In an example, the intensity modulation mask is in effect an inverse of the above intensity modulation mask. Thus in this example, the X-ray data comprises blank scan fringe data and object scan fringe data, wherein the X-ray acquisition system was an interferometric image acquisition system. The application of the intensity modulation mask can then comprise a division of the intensity values in the X-ray blank scan fringe data and X-ray object scan fringe data associated with pixels of the detector by corresponding intensity values in the intensity modulation mask to determine pre-processed X-ray blank scan fringe data and pre-processed X-ray object scan fringe data. The processing unit is configured to determine a dark field image of the object and/or a phase contrast image of the object comprising application of a phase retrieval algorithm to the pre-processed blank scan fringe data and to the pre-processed object scan fringe data. The at least one collimator corrected X-ray image of the object then comprises a collimator corrected dark field X-ray image and/or a collimator corrected phase contrast X-ray image.

FIG. 2 shows a schematic example of an X-ray imaging system 100. The system 100 comprises an X-ray acquisition system 110, and an apparatus 10 for correction of collimator penumbra in an X-ray image as described with respect to FIG. 1.

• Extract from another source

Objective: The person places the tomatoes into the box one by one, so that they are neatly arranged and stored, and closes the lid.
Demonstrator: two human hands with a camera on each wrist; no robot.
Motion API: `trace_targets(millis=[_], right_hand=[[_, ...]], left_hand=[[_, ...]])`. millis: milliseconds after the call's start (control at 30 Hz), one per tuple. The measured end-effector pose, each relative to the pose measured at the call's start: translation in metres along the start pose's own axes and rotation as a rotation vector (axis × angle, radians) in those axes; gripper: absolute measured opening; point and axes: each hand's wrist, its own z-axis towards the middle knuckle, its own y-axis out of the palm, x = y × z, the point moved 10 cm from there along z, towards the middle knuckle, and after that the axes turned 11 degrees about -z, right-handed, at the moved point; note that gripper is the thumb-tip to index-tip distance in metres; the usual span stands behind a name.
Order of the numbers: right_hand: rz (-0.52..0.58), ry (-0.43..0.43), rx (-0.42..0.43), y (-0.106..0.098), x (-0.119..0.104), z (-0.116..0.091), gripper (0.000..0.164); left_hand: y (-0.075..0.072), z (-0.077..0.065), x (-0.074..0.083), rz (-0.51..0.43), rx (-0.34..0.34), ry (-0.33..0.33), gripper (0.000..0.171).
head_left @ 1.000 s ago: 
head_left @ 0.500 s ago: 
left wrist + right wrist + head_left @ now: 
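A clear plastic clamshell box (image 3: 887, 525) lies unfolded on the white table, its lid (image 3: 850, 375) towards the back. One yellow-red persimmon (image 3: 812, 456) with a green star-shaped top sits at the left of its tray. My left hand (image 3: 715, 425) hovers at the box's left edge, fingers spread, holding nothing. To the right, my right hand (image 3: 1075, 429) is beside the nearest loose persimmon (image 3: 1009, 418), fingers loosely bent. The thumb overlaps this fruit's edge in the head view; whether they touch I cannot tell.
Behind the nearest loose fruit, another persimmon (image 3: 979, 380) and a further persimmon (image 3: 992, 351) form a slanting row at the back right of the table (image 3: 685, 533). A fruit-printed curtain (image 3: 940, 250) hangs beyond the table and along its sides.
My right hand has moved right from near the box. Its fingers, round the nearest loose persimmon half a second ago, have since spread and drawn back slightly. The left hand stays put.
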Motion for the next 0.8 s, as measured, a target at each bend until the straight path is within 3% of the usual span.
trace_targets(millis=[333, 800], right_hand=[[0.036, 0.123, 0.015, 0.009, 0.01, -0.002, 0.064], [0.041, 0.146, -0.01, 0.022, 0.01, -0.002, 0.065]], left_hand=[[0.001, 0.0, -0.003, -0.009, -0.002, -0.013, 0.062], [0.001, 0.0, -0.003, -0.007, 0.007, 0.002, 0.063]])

According to an example, the X-ray acquisition system is an attenuation image acquisition system, or the X-ray acquisition system is an interferometric image acquisition system.

FIG. 3 shows a method 200 for correction of collimator penumbra in an X-ray image in its basic steps, where essential steps are shown in bold lines and optional steps are shown in dashed lines. The method 200 comprises:

• • in a providing step 210, also referred to as step a), providing a processing unit with X-ray data;
  • in a determining step 220, also referred to as step c), determining by the processing unit at least one collimator corrected X-ray image of an object, wherein the determining comprises applying an intensity modulation mask to the X-ray data, wherein the intensity modulation mask accounts for intensity variation across a detector of an X-ray acquisition system caused by at least one collimator blade of the X-ray acquisition system, and wherein the X-ray acquisition system was used to acquire the X-ray data; and
  • in an outputting step 230, also referred to as step f), outputting by an output unit the at least one collimator corrected X-ray image of the object.

In an example, the X-ray data comprises an X-ray attenuation image of the object, wherein the X-ray acquisition system was an attenuation image acquisition system, and wherein in step c) applying the intensity modulation mask comprises multiplying the intensity values in the X-ray attenuation image of the object associated with pixels of the detector by corresponding intensity values in the intensity modulation mask, and wherein the at least one collimator corrected X-ray image of the object comprises a collimator corrected attenuation X-ray image.

In an example, the X-ray acquisition system was an attenuation image acquisition system, or an interferometric image acquisition system.

In an example, the method comprises step b) determining 240 by the processing unit the intensity modulation mask, the determining comprising utilizing the X-ray attenuation image of the object.

In an example, the X-ray data comprises an X-ray attenuation image with no object present, wherein the X-ray acquisition system was an attenuation image acquisition system, or an interferometric image acquisition system, and wherein step b) comprises utilizing the X-ray attenuation image with no object present.

In an example, step b) comprises identifying at least one intensity gradient in the X-ray attenuation image of the object or in the X-ray attenuation image with no object present, wherein the at least one intensity gradient is associated with the at least collimator blade.

In an example, the method comprises step d) annotating 250 by the processing unit the collimator corrected attenuation X-ray image with at least one location of the at least one gradient associated with the at least one collimator blade.

In an example, when the X-ray acquisition system was an interferometric image acquisition system the at least one collimator corrected X-ray image of the object comprises a collimator corrected dark field X-ray image and/or a collimator corrected phase contrast X-ray image, and wherein the method comprises step e) annotating 260 by the processing unit the collimator corrected dark field X-ray image and/or the collimator corrected phase contrast X-ray image with at least one location of the at least one gradient associated with the at least one collimator blade.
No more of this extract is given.